Arooj Aftab, Night Reign (2024) – Eloisa Franchi

Nelle notti d’estate tutto può accadere – un regno a parte dove si incontrano spiriti, memorie, amori perduti e intossicanti. Della dolcezza, del mistero e della bellezza di queste notti è tessuto Night Reign, il nuovo disco di Arooj Aftab dopo la collaborazione con Vijay Iyer e Shahzad Ismaily per Love in Exile. Prendere le tradizioni, distruggerle per farle rivivere, che siano i suoni delle poesie in urdu e del ghazals o il coraggio di affrontare in maniera gigantesca un classico dei classici come Autumn Leaves. Collaborazioni di eccezione, che siano il piano del già citato Iyer, le chitarre di Kaki King o i versi di Moor Mother, ma con sempre al centro la voce ammaliante di Aftab, a volte usignolo del mattino a volte sogno perturbante – come tutti i sogni estivi.


Ivan Graziani, Per gli amici (2024) – Claudia Dellacasa

Se anche per voi le vacanze estive negli anni Novanta significavano lunghi viaggi in macchina verso il mare, e nell’autoradio cassette di cantautori italiani, l’album in questione è qui a ricordarvi che di tempo ne è passato, ma non è cambiata la qualità di quegli ascolti. A suo modo defilato eppure potentissimo in vita, Ivan Graziani lo è ancor di più a ventiquattro anni dalla sua morte. Tanto da riuscire persino a regalare un disco di inediti, rimasti a lungo in un cassetto e ora prodotti dal figlio Filippo. Otto tracce dai toni delicati e dalle melodie dolci, sostenute dalle inconfondibili voce e chitarra di un artista che ancora oggi, di un’Italia (o Italianina) di cui non ha visto le ultime evoluzioni, restituisce un ritratto sognatore, a tratti surreale, e proprio per questo estremamente contemporaneo (si ascolti in particolare Tv).
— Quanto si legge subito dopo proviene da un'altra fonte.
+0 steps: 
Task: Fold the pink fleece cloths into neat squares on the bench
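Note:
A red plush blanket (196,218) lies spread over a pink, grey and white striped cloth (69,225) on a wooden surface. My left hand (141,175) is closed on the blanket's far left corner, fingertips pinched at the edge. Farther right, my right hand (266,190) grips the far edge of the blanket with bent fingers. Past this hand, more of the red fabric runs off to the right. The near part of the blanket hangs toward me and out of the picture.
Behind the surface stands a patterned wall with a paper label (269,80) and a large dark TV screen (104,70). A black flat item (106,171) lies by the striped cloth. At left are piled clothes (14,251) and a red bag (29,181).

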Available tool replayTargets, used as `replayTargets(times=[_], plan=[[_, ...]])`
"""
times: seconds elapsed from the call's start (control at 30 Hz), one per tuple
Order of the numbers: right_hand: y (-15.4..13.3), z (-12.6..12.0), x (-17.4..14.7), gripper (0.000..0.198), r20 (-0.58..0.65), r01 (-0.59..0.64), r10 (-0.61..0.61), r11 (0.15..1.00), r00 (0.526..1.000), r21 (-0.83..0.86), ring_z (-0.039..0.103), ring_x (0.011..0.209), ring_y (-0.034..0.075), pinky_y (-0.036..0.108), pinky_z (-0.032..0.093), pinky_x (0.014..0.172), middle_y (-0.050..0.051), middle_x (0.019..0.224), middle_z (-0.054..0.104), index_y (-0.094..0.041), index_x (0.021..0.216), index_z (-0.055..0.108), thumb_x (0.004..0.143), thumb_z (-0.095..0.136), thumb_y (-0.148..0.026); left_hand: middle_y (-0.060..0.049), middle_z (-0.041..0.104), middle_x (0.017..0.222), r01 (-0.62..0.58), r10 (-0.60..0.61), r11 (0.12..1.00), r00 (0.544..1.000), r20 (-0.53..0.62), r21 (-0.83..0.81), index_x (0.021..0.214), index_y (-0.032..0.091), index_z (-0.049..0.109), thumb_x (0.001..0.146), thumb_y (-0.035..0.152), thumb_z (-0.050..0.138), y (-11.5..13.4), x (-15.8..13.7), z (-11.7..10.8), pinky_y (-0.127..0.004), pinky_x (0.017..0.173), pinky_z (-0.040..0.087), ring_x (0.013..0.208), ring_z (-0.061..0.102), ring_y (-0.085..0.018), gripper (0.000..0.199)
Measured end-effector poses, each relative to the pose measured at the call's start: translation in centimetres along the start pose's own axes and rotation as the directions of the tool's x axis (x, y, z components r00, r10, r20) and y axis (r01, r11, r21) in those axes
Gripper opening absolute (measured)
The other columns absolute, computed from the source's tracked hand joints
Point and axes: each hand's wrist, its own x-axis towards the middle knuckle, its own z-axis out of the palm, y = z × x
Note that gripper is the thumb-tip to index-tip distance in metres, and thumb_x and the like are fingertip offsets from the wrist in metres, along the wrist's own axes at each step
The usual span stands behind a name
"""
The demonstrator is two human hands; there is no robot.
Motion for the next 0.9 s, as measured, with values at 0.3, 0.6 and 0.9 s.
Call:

Il brano che dà il nome alla raccolta è una scanzonata meta-riflessione sull’attività di cantautore («a me una patente da buffone e una corda buona quando mi si rompe il mi»), arricchita da riferimenti incrociati – melodici e testuali – a canzoni diverse della produzione dello stesso Ivan Graziani. Non a caso posta in fondo all’album, Per gli amici sembra salutarci e, da questo strano avamposto nel ventunesimo secolo, invitarci a tornare ai pezzi che hanno reso unica la carriera di Ivan, e con questa la scena cantautoriale italiana tutta.